Hoje vou escrever sobre coisas mundanas, já que andamos, todos
nós, com a auto-estima de rastos, devido a tantos e continuados
relatos sobre as desgraças que nos acontecem e que nos chegam
diáriamente através das televisões. Por isso, vou falar sobre a 13ª.
edição da "Portugal Fashion", realizada este fim-de-semana, na
Fundação Serralves, no Porto e à qual assistiram cerca de 5.000
pessoas. Foi um acontecimento positivo, onde se mostrou o trabalho
dos profissionais ligados à moda e ao "design" que, graças ao seu
dinamismo, conseguiram transformar este evento numa referência
da moda internacional. Esta evolução deve-se aos jovens "designers"

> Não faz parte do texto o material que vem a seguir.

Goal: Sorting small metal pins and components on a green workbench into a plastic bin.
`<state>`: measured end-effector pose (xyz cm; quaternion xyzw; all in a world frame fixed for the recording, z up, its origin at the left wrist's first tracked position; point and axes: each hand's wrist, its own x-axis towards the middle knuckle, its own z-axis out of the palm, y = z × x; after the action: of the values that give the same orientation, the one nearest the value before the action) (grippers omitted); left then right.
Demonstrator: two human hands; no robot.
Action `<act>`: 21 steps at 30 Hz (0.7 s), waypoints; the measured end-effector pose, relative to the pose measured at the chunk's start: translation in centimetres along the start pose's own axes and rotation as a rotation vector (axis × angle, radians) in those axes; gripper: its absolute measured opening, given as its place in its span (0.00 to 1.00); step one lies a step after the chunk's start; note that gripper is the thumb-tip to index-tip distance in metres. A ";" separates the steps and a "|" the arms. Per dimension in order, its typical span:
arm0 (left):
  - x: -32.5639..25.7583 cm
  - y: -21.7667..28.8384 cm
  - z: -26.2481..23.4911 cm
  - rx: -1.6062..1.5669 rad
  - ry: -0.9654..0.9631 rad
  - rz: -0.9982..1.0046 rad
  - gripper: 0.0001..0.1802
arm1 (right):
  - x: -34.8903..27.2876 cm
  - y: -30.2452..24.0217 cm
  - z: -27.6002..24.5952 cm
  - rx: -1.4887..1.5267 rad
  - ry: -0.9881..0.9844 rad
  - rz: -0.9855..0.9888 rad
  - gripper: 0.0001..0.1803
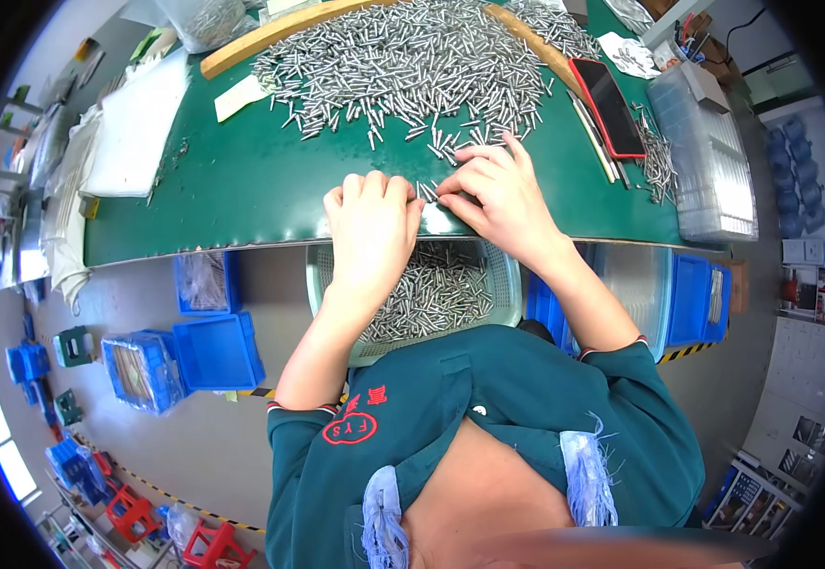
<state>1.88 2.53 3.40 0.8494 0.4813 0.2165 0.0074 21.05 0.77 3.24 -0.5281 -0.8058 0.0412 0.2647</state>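
Observation:
A few small silvery metal pins (427,192) lie close together at the near edge of the green table, between my two hands. My left hand (372,223) is on their left, its fingers curled down with the tips mostly hidden and the thumb side beside the pins. From the right, my right hand (496,194) meets them with its thumb and forefinger closed at the pins, while other fingers stick out farther away. Beyond my hands spreads a large heap of the same metal pins (412,71). Below the table edge, a pale green basket (512,299) holds many more.
Wooden bars (270,40) border the heap. At right lie a red-edged phone (608,109), thin rods and a stack of clear plastic trays (711,161). White sheets (137,128) rest at left on the green tabletop (242,204). Blue bins (218,351) stand below.

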 end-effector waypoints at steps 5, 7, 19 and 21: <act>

e empresários que, em colaboração com os industriais de tecidos,
passaram a trabalhar em parceria, a fim de conseguirem vantagens
no mercado internacional. Para tanto, levaram as suas aspirações
até à universidade, tendo esta elaborado estudos e projectos que
até então nunca tinham sido feitos. A investigação, a inovação e o
"marketing" são factores essenciais para criar uma "marca" e levar
esta até aos consumidores. Esta actividade é muito importante, não
só pelo valor acrescentado, mas tambem pelos numerosos postos de
trabalho assegurados. Não esqueçamos que, ainda há cerca de 30
anos exportavamos os tecidos, e, depois importavamos as peças de
vestuário, feitas do mesmo tecido, mas com "marcas" inglesas. Não
vou citar o nome dos "designers" nem dos manequins, por serem
numerosos e bem conhecidos. Parabens a todos, e bom sucesso.


(à falta de foto, fica esta; a moda portuguesa, já chegou ao Japão!).

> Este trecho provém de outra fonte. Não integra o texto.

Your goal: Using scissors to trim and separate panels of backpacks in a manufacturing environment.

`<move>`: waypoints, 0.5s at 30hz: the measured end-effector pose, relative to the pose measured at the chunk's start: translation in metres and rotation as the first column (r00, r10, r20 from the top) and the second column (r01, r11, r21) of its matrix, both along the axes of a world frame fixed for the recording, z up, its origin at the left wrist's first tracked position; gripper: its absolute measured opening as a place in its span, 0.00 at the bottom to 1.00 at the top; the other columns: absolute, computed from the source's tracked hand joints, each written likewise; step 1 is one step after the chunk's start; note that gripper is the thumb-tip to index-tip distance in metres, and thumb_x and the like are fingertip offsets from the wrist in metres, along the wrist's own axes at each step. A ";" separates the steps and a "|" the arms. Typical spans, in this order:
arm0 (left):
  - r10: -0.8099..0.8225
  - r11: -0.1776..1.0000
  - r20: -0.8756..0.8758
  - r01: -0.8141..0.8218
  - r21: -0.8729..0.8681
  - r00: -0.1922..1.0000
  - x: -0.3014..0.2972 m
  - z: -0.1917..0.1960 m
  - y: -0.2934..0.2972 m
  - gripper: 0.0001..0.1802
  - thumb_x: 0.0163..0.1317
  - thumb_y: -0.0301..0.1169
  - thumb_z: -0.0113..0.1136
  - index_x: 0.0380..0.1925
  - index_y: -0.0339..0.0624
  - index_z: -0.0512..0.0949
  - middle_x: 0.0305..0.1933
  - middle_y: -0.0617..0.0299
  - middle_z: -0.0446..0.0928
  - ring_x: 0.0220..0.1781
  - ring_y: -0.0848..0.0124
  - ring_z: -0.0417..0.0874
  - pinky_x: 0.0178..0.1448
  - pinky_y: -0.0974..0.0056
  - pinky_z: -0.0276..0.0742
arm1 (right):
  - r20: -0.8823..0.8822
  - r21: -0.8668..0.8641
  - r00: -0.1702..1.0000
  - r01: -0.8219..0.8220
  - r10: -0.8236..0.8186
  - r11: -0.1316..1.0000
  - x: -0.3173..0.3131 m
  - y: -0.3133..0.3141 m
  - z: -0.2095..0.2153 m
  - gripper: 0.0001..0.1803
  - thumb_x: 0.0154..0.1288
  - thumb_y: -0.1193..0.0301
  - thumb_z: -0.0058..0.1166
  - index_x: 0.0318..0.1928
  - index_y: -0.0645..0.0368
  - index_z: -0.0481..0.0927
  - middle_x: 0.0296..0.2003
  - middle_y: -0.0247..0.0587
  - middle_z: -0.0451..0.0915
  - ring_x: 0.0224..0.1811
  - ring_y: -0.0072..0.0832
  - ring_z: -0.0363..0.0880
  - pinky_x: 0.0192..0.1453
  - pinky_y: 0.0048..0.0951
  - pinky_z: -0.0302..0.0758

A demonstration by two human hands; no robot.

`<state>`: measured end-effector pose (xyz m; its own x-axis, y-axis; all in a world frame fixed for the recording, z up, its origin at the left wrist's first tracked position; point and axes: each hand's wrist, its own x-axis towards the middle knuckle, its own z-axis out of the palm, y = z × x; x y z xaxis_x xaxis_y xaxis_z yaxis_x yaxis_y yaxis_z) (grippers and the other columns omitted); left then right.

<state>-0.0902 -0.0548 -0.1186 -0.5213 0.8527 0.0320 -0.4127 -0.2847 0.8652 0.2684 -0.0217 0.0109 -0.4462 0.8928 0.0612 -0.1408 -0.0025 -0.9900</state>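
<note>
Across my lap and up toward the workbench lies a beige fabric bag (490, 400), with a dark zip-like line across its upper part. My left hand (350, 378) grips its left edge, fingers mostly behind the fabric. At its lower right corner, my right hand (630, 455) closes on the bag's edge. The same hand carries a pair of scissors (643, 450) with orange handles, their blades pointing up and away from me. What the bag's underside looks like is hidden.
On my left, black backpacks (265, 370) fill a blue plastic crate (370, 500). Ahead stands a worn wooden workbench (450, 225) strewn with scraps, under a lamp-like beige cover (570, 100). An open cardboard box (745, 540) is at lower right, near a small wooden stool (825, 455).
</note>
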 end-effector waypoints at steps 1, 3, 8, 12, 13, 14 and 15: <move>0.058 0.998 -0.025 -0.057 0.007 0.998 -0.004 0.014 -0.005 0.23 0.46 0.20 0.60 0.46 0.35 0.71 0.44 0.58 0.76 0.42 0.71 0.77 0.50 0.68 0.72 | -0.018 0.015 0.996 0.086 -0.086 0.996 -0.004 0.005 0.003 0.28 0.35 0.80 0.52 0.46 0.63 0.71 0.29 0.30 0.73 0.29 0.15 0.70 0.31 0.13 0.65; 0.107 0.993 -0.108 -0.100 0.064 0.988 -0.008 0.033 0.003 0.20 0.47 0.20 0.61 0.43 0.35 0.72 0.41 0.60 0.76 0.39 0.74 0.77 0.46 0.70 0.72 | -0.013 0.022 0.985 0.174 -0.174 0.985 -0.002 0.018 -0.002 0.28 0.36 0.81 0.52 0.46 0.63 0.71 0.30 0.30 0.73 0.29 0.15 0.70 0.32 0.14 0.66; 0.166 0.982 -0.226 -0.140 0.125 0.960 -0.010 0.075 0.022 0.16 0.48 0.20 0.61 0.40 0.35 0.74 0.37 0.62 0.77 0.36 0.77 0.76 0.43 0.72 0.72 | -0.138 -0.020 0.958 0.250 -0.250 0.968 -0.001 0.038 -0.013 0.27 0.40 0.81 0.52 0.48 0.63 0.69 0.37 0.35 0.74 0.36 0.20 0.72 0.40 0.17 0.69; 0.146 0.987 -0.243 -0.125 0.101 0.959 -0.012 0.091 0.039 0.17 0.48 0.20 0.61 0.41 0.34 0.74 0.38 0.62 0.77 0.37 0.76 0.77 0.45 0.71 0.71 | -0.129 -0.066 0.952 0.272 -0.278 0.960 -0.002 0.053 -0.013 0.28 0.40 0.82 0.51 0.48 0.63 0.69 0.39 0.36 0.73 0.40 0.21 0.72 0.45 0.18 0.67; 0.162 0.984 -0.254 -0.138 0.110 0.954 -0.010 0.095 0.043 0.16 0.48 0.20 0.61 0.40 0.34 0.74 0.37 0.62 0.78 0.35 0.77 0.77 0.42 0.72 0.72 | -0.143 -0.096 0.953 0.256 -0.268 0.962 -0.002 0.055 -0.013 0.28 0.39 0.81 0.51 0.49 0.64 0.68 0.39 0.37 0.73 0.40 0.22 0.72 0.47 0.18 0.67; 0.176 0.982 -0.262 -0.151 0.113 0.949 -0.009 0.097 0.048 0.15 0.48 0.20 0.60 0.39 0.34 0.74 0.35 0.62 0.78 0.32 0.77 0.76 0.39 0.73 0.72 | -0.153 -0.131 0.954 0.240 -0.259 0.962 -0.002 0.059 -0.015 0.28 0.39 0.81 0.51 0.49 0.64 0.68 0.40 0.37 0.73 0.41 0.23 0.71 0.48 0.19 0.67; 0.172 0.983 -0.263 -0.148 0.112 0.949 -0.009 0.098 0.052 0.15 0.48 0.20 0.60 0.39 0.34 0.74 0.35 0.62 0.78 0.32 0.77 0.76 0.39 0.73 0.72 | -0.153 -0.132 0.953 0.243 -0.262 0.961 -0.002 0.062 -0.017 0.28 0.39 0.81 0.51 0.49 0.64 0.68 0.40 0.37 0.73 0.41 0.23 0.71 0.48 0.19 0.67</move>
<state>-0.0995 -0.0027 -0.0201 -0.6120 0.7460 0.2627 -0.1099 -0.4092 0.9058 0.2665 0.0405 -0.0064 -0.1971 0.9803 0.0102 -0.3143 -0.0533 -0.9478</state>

A primavera chegou à Austrália, e, com ela, a loucura da "Melbourne
Cup", que está a transformar-se num autêntico carnaval. As corridas
de cavalos são muito populares na Austrália, como são aliás em
Inglaterra, onde a rainha Ana, em 1711, inaugurou o hipódromo de
Ascot, no Berkshire. Depois, os súbditos de sua magestade, levaram
este desporto para as parcelas do Império. Nós, apenas deixámos o
futebol -- divertimento mais reles, mais pobre; jogava-se em qualquer
lugar, na rua, na praia, no pelado. Os estádios, haviam de vir muitos
anos mais tarde... Pois as "horse racings" de Ascot, na década de 60,
eram um delírio de rebeldia. Ali comparecia a "nata" da "city", velhos
Lords de cartola e baronezas de cara polvilhada de Ponds, mas eram
as mulheres em geral, que davam estilo às corridas de Ascot. Chegavam
vestidas com o que de melhor havia no Harrods, mas era sobretudo ao
nível dos toucados, que davam nas vistas, exibindo nas suas cabeças
os chapéus mais exóticos, mais apelativos, com as suas formas de
geometria variável. Os jogadores, davam tanta atenção aos cavalos,
como davam às damas que exibiam os seus penachos. It's funny!...

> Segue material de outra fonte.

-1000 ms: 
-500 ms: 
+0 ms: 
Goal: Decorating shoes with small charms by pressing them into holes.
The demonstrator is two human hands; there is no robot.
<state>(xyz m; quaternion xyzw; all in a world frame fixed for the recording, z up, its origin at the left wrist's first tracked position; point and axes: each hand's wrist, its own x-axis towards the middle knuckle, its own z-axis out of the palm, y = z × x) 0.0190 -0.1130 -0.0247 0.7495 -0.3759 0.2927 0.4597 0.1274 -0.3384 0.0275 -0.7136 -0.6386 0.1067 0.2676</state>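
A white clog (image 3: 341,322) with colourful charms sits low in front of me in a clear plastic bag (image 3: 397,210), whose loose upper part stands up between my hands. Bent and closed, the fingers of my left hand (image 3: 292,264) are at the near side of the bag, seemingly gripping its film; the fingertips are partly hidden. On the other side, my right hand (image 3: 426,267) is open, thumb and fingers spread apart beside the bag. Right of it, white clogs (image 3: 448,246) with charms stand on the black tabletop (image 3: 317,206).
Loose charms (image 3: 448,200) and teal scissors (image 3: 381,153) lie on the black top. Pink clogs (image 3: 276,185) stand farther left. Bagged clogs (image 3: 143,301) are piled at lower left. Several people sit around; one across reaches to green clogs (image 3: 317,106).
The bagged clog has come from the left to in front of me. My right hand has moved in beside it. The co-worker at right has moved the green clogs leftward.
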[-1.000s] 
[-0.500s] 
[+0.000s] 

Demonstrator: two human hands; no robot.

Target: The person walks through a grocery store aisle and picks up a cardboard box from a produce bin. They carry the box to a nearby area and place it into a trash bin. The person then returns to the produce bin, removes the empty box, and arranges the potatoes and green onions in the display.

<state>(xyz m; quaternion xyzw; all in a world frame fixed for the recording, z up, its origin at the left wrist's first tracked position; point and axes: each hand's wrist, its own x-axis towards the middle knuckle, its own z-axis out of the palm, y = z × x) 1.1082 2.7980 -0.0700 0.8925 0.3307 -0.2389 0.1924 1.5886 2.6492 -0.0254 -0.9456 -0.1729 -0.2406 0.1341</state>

(à falta de "mulheres-chapeu", ficam apenas os cavalos)

Por aqui podemos concluir que, o povinho, não vive sem "espectáculo".
Mas lá, como cá, há os que acham que esse espectáculo, servido às
multidões, não passa de uma alienação. Aliás, hoje vivemos todos numa
alienação total, seja pelo futebol, pelos festivais de rock, pelos novelas
big-brother ou pela enchurrada de informação que entra em nossas casas,
quando ligamos a televisão. E a juventude, hoje em dia, vive num cenário
quase irrealista, criado pelas consolas de jogos, pelos downloads MP3,
pelas MTVs, pelas tribos de bandas hard-rock, pelos ídolos travestidos de
Evil-black. Estão alienados, são "aliens", sujeitos estranhos a si próprios.
Não quero terminar de forma negativa. Porque não era esse o meu
propósito. O futuro é dos jovens, eles é que vão viver nele. Esse futuro,
estou certo, não será pior do que o nosso presente. Tudo vai evoluindo.
E, o ser humano, em cada situação, acaba sempre por fazer uma opção.
Ainda que não seja a melhor, poderá sempre optar por uma alternativa.